Livonia, Mich.-based Gemphire Therapeutics Inc. said it was stopping a study of its medicine gemcabene in children with non-alcoholic fatty liver disease.

The company had initiated a phase 2a study of the drug earlier this year to determine whether it could be used to treat the condition in that particular patient population.

However, the study's data and safety monitoring board at the Emory University School of Medicine found that the first three patients who received 12 weeks of treatment saw an increase in their liver fat content — indicating their disease was worsening.

The investigator believed that the unexpected problem was likely due to the therapy and recommended that the trial be stopped. Other patients enrolled in the trial have now been taken off the treatment and Gemphire is currently scheduling early termination visits.

The monitoring board also recommended follow-ups of the subjects to gather safety data.
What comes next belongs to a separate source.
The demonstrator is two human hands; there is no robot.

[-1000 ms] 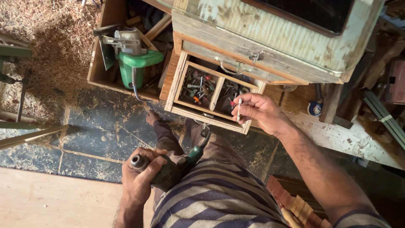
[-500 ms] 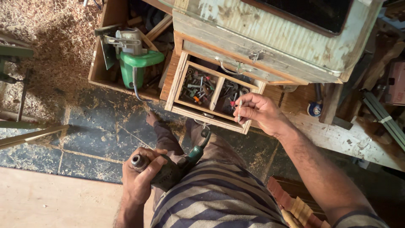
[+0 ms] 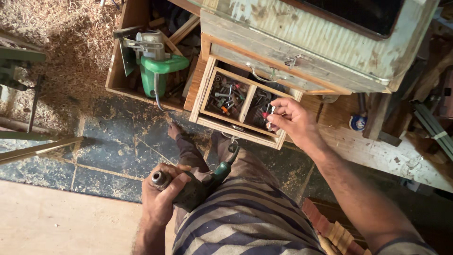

Gemcabene has been given to about 1,200 adults across multiple phase 1 and 2 studies for up to 12 weeks with no drug-related serious side effects, Gemphire CEO Steven Gullans said in a news release.

The therapy is also being studied in a phase 2a trial for treating certain patients with familial partial lipodystrophy — a rare genetic disorder characterized by an abnormal distribution of fatty tissue.

Gemcabene also met its main goal in a phase 2b study for treating patients with severe hypertriglyceridemia, a common cause of acute pancreatitis and coronary artery disease.